Marik and colleagues,1 using statistical analysis and data from controlled studies, show that isolated central venous pressure (CVP) measurements are a poor guide to the assessment of volume status and fluid responsiveness. They called attention to a common myth that CVP is a good guide to fluid management. It is an interesting reminder of related misconceptions in classical works of cardiovascular physiology. For instance, the experiments of Guyton and Starling are commonly misunderstood. The pump is commonly seen as the main orchestrator of output. Guyton's experiments demonstrated the role of peripheral vasculature in controlling cardiac output.2 Physicians commonly mistake venous inflow to the atria as the determinant of left ventricular stroke volume. Starling, working on denervated hearts, showed that atrial filling and thus “ventricular wall stretch” was the primary determinant of stroke volume.3 Perhaps these misconceptions are a result of confusion between the cause and the consequence.

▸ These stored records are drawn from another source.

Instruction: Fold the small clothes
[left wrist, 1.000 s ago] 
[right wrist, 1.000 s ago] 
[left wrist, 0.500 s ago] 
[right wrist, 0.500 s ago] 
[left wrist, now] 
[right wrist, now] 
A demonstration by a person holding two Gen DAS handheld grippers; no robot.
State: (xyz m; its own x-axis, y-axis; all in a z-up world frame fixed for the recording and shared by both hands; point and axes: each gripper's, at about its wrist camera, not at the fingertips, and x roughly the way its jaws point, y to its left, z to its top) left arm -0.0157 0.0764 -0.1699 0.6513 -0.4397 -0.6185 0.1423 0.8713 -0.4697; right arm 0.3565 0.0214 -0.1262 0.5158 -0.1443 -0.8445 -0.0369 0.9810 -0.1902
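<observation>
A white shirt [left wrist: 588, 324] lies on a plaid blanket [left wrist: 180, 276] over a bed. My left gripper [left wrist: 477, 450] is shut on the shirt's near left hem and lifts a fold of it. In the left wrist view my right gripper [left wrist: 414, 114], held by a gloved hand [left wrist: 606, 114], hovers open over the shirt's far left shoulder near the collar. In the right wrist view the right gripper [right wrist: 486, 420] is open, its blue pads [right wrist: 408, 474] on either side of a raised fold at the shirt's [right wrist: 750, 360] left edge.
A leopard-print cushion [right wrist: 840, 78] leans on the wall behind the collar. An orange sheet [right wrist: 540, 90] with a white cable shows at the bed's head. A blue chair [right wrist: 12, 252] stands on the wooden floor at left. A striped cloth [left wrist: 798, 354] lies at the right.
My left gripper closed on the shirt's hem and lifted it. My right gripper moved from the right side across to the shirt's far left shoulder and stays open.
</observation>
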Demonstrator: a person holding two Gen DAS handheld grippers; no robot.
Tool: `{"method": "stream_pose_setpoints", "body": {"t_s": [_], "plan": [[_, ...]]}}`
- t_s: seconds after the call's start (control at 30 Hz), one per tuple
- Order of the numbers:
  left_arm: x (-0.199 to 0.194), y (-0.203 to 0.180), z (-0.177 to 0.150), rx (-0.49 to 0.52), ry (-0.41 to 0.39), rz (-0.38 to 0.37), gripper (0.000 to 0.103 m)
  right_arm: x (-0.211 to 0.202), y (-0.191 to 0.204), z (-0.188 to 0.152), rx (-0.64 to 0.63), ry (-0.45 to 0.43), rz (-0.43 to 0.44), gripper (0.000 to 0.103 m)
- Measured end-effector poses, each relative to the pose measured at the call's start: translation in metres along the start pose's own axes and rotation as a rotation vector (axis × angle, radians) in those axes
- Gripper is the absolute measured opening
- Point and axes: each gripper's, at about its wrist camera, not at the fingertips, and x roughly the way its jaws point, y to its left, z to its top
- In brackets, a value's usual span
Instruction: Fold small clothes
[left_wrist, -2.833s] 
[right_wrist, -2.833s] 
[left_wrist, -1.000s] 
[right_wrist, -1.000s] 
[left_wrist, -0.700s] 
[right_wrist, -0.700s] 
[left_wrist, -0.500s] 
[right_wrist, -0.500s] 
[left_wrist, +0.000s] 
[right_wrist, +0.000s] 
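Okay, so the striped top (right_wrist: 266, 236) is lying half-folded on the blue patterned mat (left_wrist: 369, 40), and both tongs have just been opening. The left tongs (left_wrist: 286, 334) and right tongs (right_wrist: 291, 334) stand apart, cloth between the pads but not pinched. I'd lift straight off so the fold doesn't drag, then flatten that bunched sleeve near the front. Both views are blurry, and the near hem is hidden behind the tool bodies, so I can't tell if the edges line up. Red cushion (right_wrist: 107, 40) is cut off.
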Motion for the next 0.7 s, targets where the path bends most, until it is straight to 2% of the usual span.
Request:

CVP is affected by a myriad of intrinsic and extrinsic factors including IV fluids, positioning, intrathoracic pressures, heart rate, contractility, and myocardial and venous compliance, among others. Further confusing the issue is discrepancy between normal physiology and disease state pathology. As an example, sepsis alters total effective vascular compliance.4 Thus while CVP reflects mean right atrial pressure, it is not expected to show an independent correlation with effective circulatory blood volume.

Apparently, it is the intuitive simplicity of CVP that attracts a new learner as compared to the lack of receptiveness encountered with terms such as upstream and downstream resistance, flow limitation, and capacitance. The CVP-centric practice may also be widespread because it comes with convenience and there are no controlled studies that prove definite disadvantage related to the method use for fluid management. The 2008 Surviving Sepsis Campaign guidelines say “… recommend fluid resuscitation initially target a CVP of at least 8 mm Hg.”5 Justification of this statement is mostly based on a single study. The attempt at getting at least one of the determinants (CVP in this case) of cardiac output right, ie, achieving physiologic limits, may be a reasonable approach toward attempting to optimize perfusion in critically ill patients.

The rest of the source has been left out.